- [EXERCISE DIRECTIONS]: Scan the entries for lines with the word "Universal", then copy those lines.

[Collection entries]
"""

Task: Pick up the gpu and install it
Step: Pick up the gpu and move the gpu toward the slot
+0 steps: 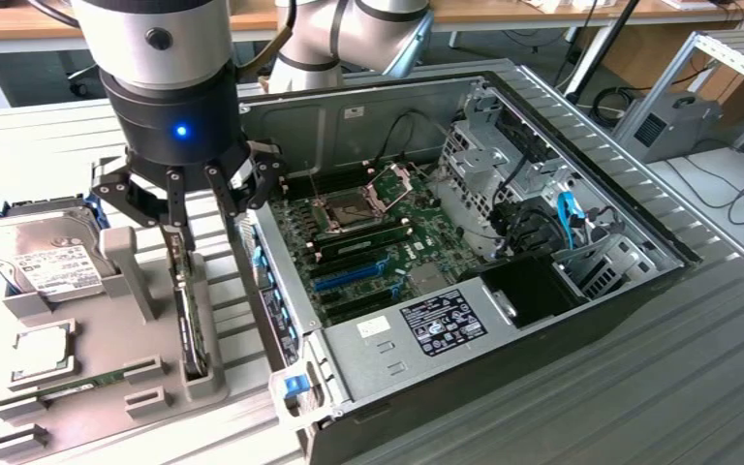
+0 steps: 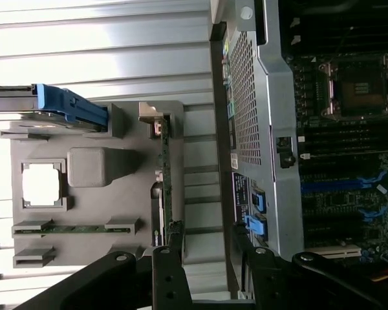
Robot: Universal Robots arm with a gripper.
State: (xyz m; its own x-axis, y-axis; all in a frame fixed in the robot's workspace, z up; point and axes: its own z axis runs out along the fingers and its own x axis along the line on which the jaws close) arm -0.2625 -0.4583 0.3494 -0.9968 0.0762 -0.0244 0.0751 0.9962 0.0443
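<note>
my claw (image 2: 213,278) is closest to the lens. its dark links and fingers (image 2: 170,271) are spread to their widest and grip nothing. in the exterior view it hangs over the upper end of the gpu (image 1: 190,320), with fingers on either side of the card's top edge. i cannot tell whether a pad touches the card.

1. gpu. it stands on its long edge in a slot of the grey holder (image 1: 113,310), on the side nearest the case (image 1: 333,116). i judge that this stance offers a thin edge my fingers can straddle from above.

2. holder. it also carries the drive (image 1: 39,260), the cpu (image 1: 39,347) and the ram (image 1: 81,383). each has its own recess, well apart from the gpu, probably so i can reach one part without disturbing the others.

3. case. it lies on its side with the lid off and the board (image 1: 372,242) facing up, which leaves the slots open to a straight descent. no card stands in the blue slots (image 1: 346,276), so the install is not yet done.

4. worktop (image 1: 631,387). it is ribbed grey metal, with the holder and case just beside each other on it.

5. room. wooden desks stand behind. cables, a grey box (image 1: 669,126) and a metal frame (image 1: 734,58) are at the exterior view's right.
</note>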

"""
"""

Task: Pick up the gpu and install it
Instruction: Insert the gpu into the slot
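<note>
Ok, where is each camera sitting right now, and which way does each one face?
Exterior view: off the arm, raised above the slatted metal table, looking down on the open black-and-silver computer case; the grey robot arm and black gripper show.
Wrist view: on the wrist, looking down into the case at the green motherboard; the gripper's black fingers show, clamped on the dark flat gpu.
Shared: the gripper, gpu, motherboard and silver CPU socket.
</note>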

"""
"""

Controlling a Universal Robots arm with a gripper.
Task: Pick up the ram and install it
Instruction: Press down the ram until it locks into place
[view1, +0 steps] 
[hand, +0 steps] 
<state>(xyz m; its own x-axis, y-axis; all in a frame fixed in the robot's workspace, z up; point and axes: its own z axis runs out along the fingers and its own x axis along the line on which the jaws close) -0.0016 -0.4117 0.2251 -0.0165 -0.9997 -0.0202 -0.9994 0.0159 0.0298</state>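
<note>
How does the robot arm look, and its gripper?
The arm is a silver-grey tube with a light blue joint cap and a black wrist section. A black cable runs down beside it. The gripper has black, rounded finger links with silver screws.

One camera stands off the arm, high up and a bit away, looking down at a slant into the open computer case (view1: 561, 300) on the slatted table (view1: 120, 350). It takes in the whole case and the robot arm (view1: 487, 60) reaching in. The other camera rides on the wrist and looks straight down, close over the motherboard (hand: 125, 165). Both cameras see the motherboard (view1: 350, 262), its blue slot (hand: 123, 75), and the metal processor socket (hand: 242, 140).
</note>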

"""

- [ANSWER TO THIS TASK]:
Robot: Universal Robots arm with a gripper.
Controlling a Universal Robots arm with a gripper.

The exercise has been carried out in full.